Art as a Family: “Family Fang” an odd duck that still manages to be affecting
The Family Fang (2016)
105 min., rated R.
Finding a slightly better project to be his second time both in front of and behind the camera after 2014’s often caustically funny but uneven “Bad Words,” actor and director Jason Bateman finds a strange family unit at the center of “The Family Fang.” Adapted from Kevin Wilson’s 2011 novel by screenwriter David Lindsay-Abaire (the 2015 “Poltergeist” remake), the film is bittersweet and unusual enough to carve out a niche for itself in the annals of dysfunctional-family indies. Droll but emotionally vivid without becoming a funeral dirge, “The Family Fang” finds an original avenue into dark familial issues by examining the emotional costs on the adult children of avant-garde artists who test their relationship for their art form.

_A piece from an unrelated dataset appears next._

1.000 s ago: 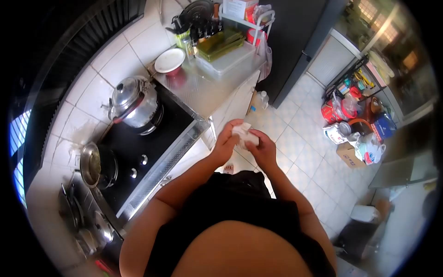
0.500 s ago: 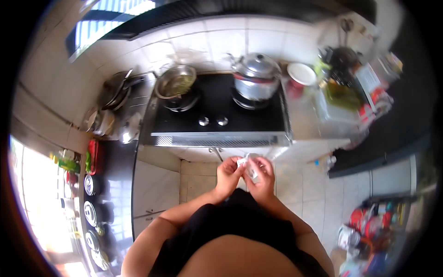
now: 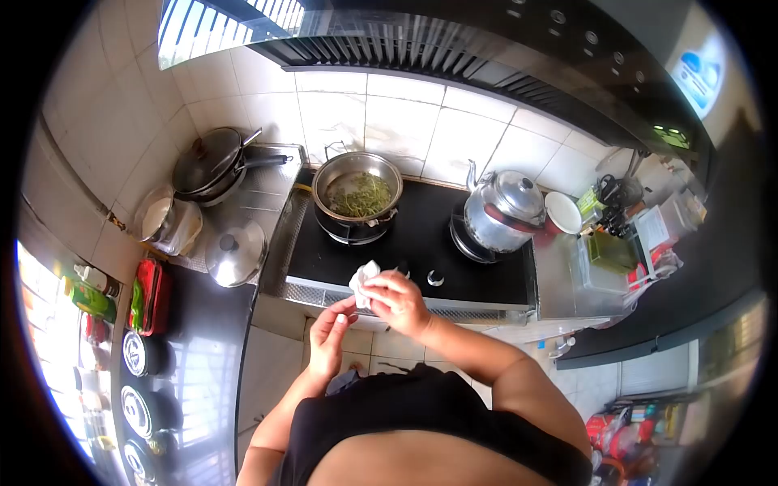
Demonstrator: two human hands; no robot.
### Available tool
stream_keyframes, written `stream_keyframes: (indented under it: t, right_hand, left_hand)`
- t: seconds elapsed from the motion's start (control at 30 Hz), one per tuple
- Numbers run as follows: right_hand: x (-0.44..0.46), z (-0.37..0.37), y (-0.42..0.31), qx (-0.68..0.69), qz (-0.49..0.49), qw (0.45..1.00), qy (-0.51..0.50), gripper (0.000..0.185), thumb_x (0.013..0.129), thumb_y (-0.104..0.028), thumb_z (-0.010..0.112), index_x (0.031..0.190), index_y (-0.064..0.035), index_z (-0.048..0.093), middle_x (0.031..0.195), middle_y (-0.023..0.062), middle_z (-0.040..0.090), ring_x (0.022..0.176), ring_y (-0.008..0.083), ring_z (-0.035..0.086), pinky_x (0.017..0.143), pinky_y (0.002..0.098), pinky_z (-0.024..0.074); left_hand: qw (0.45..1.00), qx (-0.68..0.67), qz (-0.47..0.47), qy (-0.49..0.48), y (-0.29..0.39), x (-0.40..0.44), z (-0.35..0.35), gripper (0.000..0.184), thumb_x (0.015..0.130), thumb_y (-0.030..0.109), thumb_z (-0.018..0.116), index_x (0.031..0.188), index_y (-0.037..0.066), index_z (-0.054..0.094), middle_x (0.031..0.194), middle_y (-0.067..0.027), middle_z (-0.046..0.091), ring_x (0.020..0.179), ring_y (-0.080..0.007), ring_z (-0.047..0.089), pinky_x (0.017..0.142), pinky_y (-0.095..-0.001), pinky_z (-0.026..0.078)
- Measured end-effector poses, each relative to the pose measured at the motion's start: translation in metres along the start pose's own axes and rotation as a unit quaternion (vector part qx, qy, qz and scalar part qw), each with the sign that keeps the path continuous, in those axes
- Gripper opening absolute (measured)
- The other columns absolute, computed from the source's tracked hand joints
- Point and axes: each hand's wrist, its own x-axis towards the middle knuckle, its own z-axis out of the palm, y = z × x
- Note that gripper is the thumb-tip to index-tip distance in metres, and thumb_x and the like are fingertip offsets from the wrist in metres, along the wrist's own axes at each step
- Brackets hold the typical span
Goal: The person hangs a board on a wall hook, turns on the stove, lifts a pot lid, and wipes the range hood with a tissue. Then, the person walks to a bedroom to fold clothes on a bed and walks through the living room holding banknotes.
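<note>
A crumpled white tissue [image 3: 364, 280] is pinched in my right hand [image 3: 399, 301], just in front of the stove's front edge. My left hand [image 3: 328, 335] is close below the tissue, its fingers and thumb apart; whether a fingertip touches the tissue I cannot tell. Beyond the hands, a steel pan [image 3: 392, 194] with green leafy stalks [image 3: 360, 197] in it sits on the left burner. A steel kettle [image 3: 496, 217] with a lid stands on the right burner. Two knobs show near my right hand, one partly hidden by it.
Left of the stove [image 3: 324, 263] are a domed steel lid [image 3: 235, 253] and stacked dark pans [image 3: 203, 166]. On the dark counter [image 3: 198, 348] lie a red tray [image 3: 152, 296] and several jars. A white bowl [image 3: 562, 212] and plastic containers stand at the right. The range hood [image 3: 454, 65] hangs overhead.
Both hands have moved up and left towards the stove's front edge. They have drawn apart, and the white tissue is now in my right hand. The view has turned and shifted.
</note>
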Motion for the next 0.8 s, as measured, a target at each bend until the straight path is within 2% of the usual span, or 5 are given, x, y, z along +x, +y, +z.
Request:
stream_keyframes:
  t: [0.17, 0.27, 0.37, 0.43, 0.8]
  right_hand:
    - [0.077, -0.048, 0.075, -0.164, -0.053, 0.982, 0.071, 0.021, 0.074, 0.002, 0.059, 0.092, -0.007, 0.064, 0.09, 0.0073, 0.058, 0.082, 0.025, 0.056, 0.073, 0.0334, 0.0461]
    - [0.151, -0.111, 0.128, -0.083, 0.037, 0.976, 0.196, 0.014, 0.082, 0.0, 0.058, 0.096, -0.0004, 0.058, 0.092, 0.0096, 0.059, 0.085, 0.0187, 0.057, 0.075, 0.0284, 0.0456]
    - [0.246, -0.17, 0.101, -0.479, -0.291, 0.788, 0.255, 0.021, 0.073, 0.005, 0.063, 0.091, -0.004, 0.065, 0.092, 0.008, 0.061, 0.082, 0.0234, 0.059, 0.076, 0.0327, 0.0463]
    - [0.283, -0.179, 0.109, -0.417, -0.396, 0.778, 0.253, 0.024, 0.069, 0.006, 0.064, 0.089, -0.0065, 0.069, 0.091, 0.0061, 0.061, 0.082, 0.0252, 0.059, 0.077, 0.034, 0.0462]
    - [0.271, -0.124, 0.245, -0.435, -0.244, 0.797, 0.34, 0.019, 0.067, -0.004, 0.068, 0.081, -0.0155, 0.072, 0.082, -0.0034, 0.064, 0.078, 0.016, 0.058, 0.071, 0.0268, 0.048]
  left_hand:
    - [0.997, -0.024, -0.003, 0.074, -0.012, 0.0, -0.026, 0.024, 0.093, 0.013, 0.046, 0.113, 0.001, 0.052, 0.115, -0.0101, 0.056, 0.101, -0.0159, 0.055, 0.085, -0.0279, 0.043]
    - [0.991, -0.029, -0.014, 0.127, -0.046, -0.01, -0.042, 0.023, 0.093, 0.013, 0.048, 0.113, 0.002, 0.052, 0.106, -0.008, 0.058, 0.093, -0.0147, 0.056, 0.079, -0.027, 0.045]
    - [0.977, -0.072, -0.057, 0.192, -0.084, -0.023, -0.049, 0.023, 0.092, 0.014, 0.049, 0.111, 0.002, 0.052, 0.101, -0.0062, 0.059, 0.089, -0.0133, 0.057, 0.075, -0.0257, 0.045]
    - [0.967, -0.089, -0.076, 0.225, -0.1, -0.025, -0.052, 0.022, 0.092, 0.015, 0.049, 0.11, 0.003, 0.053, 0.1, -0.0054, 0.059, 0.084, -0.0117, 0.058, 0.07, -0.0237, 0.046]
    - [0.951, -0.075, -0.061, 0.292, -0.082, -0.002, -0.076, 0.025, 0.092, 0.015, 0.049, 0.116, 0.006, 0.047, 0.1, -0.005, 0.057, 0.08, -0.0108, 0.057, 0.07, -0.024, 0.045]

In the 1970s and ‘80s, Caleb (Jason Butler Harner) and Camille Fang (Kathryn Hahn) made their two children part of their public performance art pieces, whether it be pretending to rob a bank or shocking passersby in the park with an inappropriate punk song. In the present day, the damaged Fang children who were once referred to as “Child A” and “Child B” are now both stagnant in their careers — Annie (Nicole Kidman) is an alcoholic actress faced with being in the tabloids for giving in to do a surprise nude scene and Baxter (Jason Bateman) is a novelist struggling over his third book. After Baxter is hospitalized from an accident, he reconnects with Annie and his parents (Christopher Walken, Maryann Plunkett) in their childhood home. When Caleb and Camille leave their kids to take a spontaneous trip after an argument, the police find the Fangs’ car with the signs of a struggle and blood spattered across the dashboard. Annie knows it has to be another one of their parents’ art pranks—perhaps their magnum opus—but Baxter isn’t so sure.
“The Family Fang” shows Annie as an adult in a scene out of context that director Jason Bateman later returns to in the middle of the story. Even if it were there to add suspense to the storytelling, this in media res framework is an odd and unnecessary choice that adds nothing and could have easily been fixed for the finished cut. Otherwise, the Fang family’s prankish art pieces in flashback provide eyebrow-raising and light chuckles, and there is a nifty touch that blurs the line between fiction and reality involving critics debating over whether or not the Fangs’ work is profound art or hooey. The character observations are more than interesting to make up for the aforementioned out-of-sequence device, and piecing together the clues that will point to Annie and Baxter’s parents’ whereabouts is also worth the investment.
Jason Bateman, who specializes in cynical, deadpan quips, keeps proving his capabilities of reaching emotional depth, particularly here as the wounded Baxter. He believably creates a strangely close sibling bond with Nicole Kidman, who’s excellent as Annie. Both of their characters receive emotional releases, but they’re acted and depicted on screen as small, low-key victories. Christopher Walken and Maryann Plunkett also forgo one-dimensional weirdness and leave poignant marks as the respectively self-involved and warm artist parents who hold a big secret over their kids’ heads.
Boiling down to a third-act secret, “The Family Fang” is a journey paved with a few surprising revelations to overturn the familiarity of estranged siblings coming together and reflecting over their childhood memories. Even with the offbeat premise feeling like it wouldn’t be true to life and thus resonate, the film is never indebted by a quirky Sundance movie checklist and makes sure the emotions always feel uncomfortably authentic. Bateman’s execution of such tricky, seriocomic material is not always tonally sound, but he gets affecting performances out of his high-profile cast, including himself. This is definitely not cookie-cutter nor is it a sophomore slump, leaving one curious to see what he does next as a filmmaker.